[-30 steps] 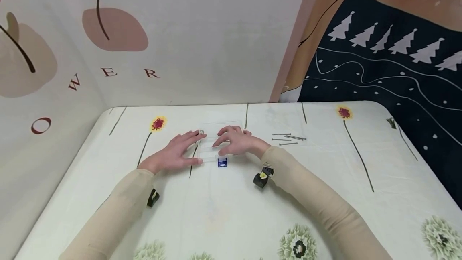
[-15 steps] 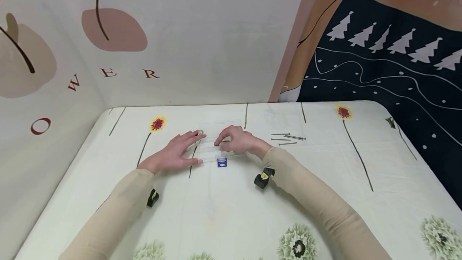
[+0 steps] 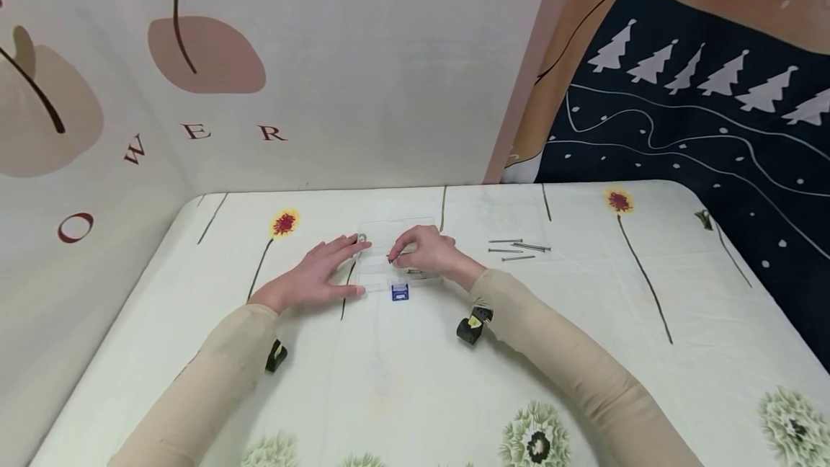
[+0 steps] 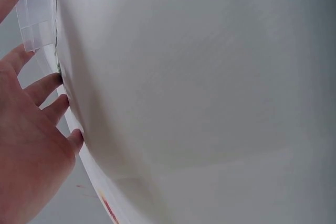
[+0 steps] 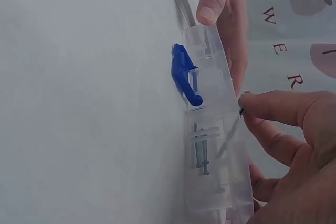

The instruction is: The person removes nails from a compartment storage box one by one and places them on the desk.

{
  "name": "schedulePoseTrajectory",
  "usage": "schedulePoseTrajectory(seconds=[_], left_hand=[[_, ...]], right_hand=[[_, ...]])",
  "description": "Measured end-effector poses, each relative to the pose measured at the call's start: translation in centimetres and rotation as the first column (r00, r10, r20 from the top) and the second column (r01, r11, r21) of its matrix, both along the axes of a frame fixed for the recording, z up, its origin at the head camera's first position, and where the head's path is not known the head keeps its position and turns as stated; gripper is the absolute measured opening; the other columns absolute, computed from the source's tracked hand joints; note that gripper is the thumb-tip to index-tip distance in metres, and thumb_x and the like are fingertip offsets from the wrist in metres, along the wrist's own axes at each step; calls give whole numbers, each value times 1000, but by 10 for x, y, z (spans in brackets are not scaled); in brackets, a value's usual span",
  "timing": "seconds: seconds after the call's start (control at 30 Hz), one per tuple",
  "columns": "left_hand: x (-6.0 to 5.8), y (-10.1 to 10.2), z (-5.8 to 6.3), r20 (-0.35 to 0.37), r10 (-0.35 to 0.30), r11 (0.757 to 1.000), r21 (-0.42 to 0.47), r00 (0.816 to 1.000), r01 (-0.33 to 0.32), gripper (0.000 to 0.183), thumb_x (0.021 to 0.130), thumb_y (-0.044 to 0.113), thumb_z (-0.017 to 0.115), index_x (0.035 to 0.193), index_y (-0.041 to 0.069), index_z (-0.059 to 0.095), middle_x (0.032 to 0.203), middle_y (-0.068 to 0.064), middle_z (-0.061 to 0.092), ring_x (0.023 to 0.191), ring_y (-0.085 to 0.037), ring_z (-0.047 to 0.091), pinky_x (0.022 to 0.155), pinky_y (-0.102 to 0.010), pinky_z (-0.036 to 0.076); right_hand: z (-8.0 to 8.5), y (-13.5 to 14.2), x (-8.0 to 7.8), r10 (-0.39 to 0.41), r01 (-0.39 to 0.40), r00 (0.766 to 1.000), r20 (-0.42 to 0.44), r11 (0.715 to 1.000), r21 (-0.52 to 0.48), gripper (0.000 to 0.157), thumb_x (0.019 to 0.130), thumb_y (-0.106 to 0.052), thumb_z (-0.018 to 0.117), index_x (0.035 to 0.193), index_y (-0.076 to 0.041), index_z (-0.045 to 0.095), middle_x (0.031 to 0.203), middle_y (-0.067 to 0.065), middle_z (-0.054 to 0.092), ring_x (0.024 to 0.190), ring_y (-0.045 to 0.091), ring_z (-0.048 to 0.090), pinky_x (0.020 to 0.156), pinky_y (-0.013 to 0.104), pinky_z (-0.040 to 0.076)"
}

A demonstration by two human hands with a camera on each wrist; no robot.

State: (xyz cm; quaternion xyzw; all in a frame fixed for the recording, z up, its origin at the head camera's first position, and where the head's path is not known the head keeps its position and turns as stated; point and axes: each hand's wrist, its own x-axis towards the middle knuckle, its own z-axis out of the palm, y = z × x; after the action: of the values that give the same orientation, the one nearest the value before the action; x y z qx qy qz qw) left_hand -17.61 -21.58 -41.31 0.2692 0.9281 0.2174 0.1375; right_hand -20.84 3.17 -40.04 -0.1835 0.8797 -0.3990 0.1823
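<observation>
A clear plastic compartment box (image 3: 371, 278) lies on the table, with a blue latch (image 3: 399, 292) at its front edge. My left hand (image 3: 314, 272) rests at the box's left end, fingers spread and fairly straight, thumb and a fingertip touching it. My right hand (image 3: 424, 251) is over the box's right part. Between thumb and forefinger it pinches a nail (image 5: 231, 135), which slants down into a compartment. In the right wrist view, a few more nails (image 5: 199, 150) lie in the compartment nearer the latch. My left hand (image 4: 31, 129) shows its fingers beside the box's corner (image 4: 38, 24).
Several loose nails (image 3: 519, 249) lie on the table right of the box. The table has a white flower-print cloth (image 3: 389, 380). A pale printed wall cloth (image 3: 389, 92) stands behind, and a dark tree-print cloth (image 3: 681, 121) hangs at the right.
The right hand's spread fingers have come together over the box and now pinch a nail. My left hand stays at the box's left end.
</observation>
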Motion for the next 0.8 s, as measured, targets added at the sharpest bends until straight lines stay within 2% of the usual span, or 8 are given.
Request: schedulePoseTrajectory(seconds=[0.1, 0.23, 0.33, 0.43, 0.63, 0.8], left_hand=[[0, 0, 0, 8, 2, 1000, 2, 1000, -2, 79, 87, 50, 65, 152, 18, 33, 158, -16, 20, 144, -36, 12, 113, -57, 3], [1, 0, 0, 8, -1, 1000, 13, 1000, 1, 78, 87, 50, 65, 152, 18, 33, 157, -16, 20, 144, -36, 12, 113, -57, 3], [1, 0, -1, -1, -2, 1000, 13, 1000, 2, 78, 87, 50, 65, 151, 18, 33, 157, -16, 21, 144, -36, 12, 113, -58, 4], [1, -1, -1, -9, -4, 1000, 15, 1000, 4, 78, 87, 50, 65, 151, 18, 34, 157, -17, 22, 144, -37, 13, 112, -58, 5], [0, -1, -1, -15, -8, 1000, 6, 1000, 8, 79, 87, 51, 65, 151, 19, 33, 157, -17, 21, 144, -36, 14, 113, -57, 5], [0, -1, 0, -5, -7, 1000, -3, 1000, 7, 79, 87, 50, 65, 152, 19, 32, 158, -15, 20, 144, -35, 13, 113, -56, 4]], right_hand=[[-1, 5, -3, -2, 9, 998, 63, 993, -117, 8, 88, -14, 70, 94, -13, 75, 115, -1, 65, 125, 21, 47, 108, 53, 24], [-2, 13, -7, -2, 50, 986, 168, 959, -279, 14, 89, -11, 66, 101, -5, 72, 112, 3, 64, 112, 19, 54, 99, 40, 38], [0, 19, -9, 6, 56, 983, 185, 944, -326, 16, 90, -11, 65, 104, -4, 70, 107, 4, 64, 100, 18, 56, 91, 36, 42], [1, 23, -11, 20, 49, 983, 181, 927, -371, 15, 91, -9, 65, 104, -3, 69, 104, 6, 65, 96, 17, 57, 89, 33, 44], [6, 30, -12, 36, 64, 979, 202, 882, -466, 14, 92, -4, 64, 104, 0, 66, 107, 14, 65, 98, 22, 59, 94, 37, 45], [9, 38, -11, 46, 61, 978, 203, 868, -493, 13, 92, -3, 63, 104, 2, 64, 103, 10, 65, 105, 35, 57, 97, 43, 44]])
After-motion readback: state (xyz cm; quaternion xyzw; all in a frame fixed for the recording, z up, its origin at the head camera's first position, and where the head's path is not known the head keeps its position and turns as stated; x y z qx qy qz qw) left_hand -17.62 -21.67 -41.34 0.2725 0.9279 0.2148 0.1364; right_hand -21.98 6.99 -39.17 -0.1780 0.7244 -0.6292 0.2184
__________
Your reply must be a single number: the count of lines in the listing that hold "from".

2